Collected data
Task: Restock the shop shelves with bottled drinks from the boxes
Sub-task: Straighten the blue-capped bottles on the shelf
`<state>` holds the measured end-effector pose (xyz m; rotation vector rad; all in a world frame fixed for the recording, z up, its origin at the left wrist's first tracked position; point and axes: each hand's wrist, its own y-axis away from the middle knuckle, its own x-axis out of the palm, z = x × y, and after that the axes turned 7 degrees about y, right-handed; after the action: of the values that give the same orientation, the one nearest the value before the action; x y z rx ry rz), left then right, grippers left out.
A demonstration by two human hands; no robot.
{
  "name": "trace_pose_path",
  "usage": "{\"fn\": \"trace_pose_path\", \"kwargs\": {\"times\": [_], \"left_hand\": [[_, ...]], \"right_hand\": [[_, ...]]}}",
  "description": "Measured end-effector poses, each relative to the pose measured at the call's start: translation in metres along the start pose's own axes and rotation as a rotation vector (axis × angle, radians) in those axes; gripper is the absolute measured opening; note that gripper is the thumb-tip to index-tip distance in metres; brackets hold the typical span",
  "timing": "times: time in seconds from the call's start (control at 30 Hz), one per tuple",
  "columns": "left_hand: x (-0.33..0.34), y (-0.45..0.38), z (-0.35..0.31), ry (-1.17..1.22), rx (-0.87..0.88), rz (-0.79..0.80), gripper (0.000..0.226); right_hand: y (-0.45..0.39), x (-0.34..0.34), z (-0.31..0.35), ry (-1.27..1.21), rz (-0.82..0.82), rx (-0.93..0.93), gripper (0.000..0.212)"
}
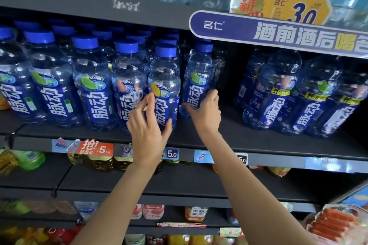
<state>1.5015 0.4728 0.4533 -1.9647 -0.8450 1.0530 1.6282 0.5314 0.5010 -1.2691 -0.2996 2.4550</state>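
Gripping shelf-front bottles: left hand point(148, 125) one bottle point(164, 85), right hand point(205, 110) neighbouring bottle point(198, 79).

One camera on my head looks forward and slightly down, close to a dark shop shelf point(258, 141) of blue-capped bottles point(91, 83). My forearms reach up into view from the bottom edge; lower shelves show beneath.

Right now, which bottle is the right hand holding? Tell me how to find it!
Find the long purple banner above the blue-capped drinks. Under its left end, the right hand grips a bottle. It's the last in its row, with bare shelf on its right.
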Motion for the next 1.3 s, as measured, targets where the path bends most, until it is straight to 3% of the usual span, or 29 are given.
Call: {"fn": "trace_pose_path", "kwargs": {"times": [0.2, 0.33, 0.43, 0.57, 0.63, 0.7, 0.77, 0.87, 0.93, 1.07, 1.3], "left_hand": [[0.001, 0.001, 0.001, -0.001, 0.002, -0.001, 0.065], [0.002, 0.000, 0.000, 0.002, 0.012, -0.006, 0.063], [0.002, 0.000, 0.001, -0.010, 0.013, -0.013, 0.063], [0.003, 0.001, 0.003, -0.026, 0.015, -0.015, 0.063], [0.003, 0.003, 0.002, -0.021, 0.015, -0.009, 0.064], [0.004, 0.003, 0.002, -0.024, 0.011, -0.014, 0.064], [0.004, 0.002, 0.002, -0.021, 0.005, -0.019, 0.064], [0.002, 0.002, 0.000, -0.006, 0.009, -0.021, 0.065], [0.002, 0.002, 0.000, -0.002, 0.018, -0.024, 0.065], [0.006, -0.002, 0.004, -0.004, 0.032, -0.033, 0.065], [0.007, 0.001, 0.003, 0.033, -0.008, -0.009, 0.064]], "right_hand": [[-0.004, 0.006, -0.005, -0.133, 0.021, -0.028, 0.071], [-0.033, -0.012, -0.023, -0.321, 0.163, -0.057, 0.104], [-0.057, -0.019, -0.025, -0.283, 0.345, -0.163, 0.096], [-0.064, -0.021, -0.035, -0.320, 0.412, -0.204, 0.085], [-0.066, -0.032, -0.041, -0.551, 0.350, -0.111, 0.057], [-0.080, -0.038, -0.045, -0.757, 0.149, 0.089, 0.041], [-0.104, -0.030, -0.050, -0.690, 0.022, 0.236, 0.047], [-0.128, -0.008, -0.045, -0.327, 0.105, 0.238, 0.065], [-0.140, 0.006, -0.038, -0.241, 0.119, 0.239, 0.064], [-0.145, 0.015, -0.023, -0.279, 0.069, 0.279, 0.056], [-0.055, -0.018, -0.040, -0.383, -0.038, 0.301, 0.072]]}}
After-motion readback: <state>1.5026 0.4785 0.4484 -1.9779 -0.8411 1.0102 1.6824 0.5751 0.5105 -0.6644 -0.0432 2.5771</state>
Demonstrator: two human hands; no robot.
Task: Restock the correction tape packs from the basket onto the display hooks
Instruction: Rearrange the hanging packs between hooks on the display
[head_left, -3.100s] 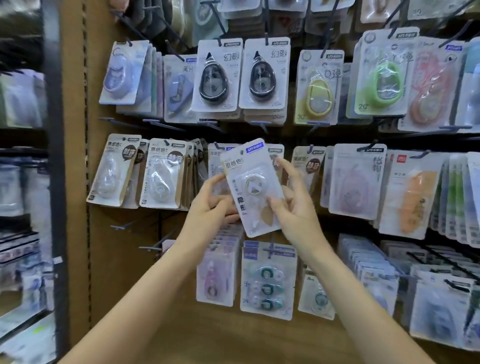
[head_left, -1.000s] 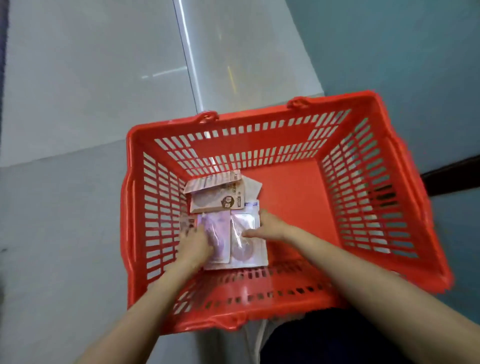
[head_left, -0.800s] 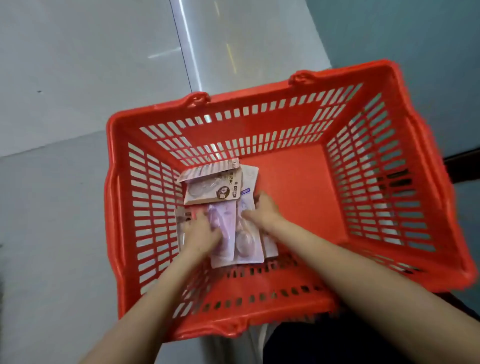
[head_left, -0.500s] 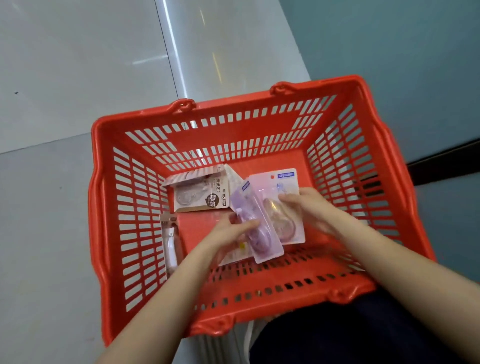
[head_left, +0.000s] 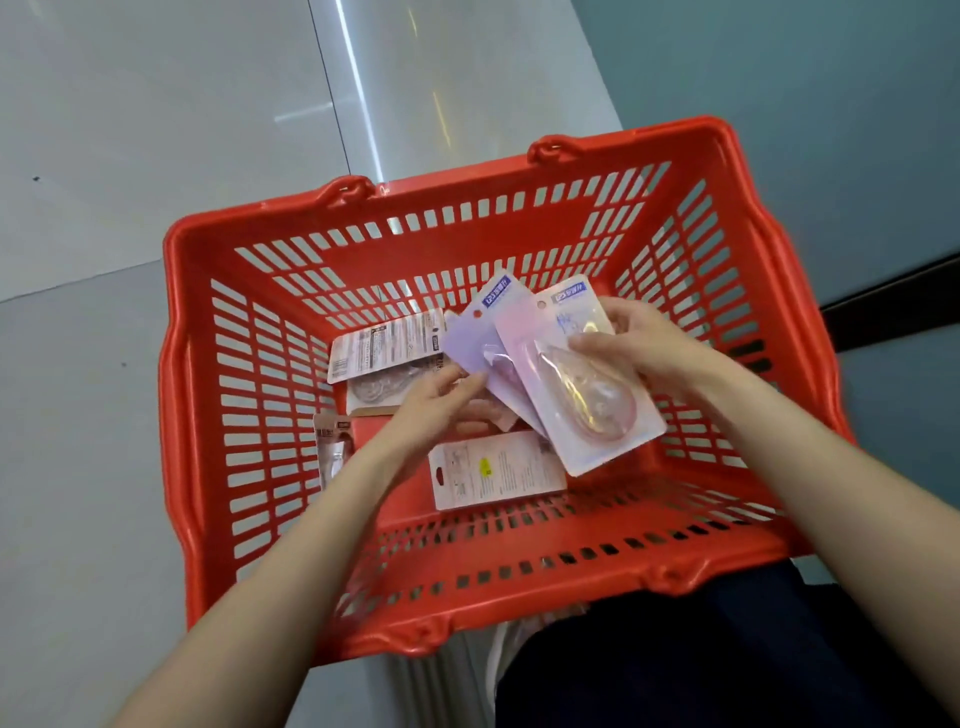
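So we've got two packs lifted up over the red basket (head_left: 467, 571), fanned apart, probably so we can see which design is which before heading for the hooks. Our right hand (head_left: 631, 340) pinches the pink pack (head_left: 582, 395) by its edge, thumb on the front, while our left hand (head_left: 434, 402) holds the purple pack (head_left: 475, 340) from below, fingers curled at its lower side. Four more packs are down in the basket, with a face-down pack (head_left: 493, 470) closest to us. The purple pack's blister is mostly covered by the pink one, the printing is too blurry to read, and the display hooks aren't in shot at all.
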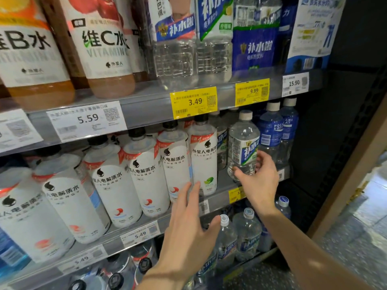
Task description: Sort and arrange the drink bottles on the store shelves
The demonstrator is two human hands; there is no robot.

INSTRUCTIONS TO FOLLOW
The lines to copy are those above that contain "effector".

EXPECTED ANSWER
`<state>` holds the measured end-effector pose (xyz m; rotation vector rad; all in a world frame fixed for the recording, z up, its origin at the left wrist's first tracked position; point and axes: each hand's wrist, its own y-axis away from the middle knuckle, its own x-axis out of the palm, z = x × y, and after that the axes turned 7 degrees about y, right-handed; after the action: of the values that give the same orientation, the one nearest the value before the action; x y z rx ry rz), left then right, grippers left out.
  "description": "Measured end-effector poses, each relative to the pose measured at the call's start: translation in metres along the start pose's own axes and rotation as a rotation vector (axis × angle, radians) in those axes; gripper is the absolute measured opening; note that gripper is the thumb-tip to index-tip distance in metres; brackets hold the typical span",

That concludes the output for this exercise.